• What this task involves
The data that follows must be transcribed in full and exactly, minus the pictures.

***

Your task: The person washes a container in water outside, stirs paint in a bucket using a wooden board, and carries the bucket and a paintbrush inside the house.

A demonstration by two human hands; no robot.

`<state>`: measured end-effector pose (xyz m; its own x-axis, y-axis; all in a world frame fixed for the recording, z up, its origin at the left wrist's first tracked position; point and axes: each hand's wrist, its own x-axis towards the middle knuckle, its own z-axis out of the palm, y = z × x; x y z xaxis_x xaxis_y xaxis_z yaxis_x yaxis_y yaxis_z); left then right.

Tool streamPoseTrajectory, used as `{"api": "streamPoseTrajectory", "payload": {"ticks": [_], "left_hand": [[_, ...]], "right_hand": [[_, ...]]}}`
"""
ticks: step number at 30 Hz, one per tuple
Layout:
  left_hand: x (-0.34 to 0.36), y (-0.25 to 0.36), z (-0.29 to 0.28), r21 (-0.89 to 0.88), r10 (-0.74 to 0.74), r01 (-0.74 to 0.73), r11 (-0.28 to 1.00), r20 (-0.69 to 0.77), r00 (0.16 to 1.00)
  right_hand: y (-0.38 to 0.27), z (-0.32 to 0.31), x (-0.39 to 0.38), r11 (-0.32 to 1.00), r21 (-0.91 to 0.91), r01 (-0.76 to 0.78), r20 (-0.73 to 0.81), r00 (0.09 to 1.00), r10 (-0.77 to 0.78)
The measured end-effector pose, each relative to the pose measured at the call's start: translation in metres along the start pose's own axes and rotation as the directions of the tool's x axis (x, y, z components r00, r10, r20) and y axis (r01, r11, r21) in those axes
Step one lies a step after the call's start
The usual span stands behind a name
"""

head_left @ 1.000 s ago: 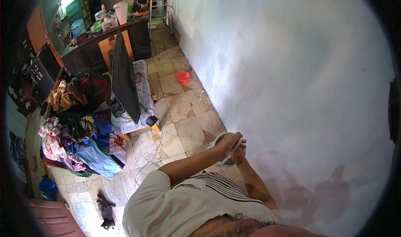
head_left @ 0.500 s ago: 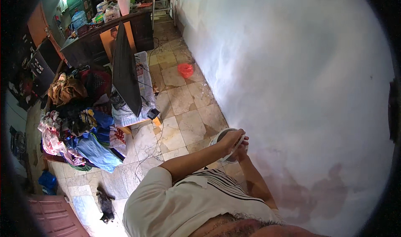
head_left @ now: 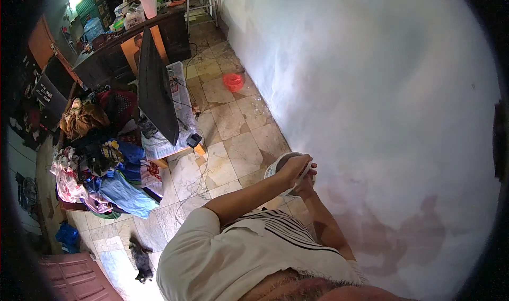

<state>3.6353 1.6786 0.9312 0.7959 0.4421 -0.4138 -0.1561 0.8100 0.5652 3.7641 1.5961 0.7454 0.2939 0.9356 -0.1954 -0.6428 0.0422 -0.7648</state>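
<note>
A white bucket (head_left: 271,168) with a grey inside is held low in front of me, close to the wall. My left hand (head_left: 293,168) is closed at its rim, on a pale strip that looks like the bucket's handle (head_left: 303,177). Right beside it, my right hand (head_left: 306,185) meets the left at the same strip. Its fingers look curled, but the strip and the left hand partly cover them, so what it grips is hidden. The far side of the bucket shows past my left hand.
A pale, patchy wall (head_left: 371,89) rises along my right. On the tiled floor (head_left: 228,121) lies a red plastic bag (head_left: 233,82). To the left stand a dark flat screen (head_left: 156,89) on a low table and piled clothes (head_left: 124,192). A dark cat (head_left: 140,261) lies near a reddish-brown door (head_left: 79,277).
Both hands and the bucket have risen slightly in the picture, and the hands have shifted a little on the strip. The view has turned slightly. The cat appears a little further right.
</note>
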Motion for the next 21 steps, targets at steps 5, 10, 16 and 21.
{"api": "streamPoseTrajectory", "payload": {"ticks": [5, 10, 16, 21], "left_hand": [[0.024, -0.006, 0.008, -0.007, -0.121, 0.121, 0.993, -0.01, 0.993], [0.012, -0.004, -0.006, 0.054, -0.057, 0.063, 0.997, -0.102, 0.993], [0.035, -0.011, -0.016, 0.067, -0.112, 0.107, 0.992, 0.075, 0.991], [0.038, 0.004, 0.003, 0.131, -0.033, 0.028, 0.991, 0.037, 0.999]], "right_hand": [[0.016, -0.081, 0.033, 0.607, -0.769, 0.202, 0.124, 0.978, -0.168], [-0.066, 0.028, -0.015, 0.953, 0.178, -0.243, -0.011, 0.968, 0.249], [-0.113, 0.077, -0.058, 0.315, -0.949, 0.006, -0.073, 0.969, -0.238], [-0.136, 0.066, -0.071, 0.573, -0.807, -0.144, -0.34, 0.907, -0.25]]}}
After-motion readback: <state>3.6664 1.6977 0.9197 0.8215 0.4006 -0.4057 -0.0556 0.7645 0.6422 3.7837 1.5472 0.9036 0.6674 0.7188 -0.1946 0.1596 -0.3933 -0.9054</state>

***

• Result of the task
Your task: The person washes a container in water outside, stirs paint in a bucket using a wooden board, and carries the bucket and a paintbrush inside the house.

A demonstration by two human hands; no robot.

`<state>`: measured end-effector pose (xyz m; its own x-axis, y-axis; all in a world frame fixed for the recording, z up, its origin at the left wrist's first tracked position; point and axes: each hand's wrist, its own x-axis towards the middle knuckle, its own z-axis out of the palm, y = z × x; x y z xaxis_x xaxis_y xaxis_z yaxis_x yaxis_y yaxis_z); left then right.

Tool streamPoseTrajectory, used as `{"api": "streamPoseTrajectory", "payload": {"ticks": [_], "left_hand": [[_, ...]], "right_hand": [[_, ...]]}}`
"""
ticks: step number at 30 Hz, one per tuple
Layout:
  left_hand: x (-0.34 to 0.36), y (-0.25 to 0.36), z (-0.29 to 0.28), r21 (-0.89 to 0.88), r10 (-0.74 to 0.74), r01 (-0.74 to 0.73), r11 (-0.28 to 1.00), r20 (-0.69 to 0.77), r00 (0.16 to 1.00)
  right_hand: y (-0.38 to 0.27), z (-0.32 to 0.31), x (-0.39 to 0.38), r11 (-0.32 to 1.00), r21 (-0.91 to 0.91), r01 (-0.76 to 0.78), r20 (-0.73 to 0.81), r00 (0.09 to 1.00), r10 (-0.77 to 0.78)
The measured end-effector pose, each relative to the pose measured at the call's start: translation in metres along the start pose's own axes and rotation as the directions of the tool's x axis (x, y, z components r00, r10, r20) and y axis (r01, r11, r21) in those axes
Step one lies a step after the call's start
The usual span stands behind a name
"""

head_left @ 1.000 s ago: 
head_left @ 0.500 s ago: 
head_left @ now: 

<state>3.6353 1.6786 0.9312 0.7959 0.4421 -0.4138 -0.1561 0.8100 0.5652 3.7641 1.5961 0.7454 0.2939 0.9356 -0.1954 -0.6428 0.0422 -0.7648</state>
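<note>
A white bucket (head_left: 271,168) with a grey inside is held low in front of me, close to the wall. My left hand (head_left: 293,168) is closed at its rim, on a pale strip that looks like the bucket's handle (head_left: 303,177). Right beside it, my right hand (head_left: 306,185) meets the left at the same strip. Its fingers look curled, but the strip and the left hand partly cover them, so what it grips is hidden. The far side of the bucket shows past my left hand.
A pale, patchy wall (head_left: 371,89) rises along my right. On the tiled floor (head_left: 228,121) lies a red plastic bag (head_left: 233,82). To the left stand a dark flat screen (head_left: 156,89) on a low table and piled clothes (head_left: 124,192). A dark cat (head_left: 140,261) lies near a reddish-brown door (head_left: 79,277).
Both hands and the bucket have risen slightly in the picture, and the hands have shifted a little on the strip. The view has turned slightly. The cat appears a little further right.
</note>
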Motion for the next 21 steps, targets at steps 5, 10, 16 and 21.
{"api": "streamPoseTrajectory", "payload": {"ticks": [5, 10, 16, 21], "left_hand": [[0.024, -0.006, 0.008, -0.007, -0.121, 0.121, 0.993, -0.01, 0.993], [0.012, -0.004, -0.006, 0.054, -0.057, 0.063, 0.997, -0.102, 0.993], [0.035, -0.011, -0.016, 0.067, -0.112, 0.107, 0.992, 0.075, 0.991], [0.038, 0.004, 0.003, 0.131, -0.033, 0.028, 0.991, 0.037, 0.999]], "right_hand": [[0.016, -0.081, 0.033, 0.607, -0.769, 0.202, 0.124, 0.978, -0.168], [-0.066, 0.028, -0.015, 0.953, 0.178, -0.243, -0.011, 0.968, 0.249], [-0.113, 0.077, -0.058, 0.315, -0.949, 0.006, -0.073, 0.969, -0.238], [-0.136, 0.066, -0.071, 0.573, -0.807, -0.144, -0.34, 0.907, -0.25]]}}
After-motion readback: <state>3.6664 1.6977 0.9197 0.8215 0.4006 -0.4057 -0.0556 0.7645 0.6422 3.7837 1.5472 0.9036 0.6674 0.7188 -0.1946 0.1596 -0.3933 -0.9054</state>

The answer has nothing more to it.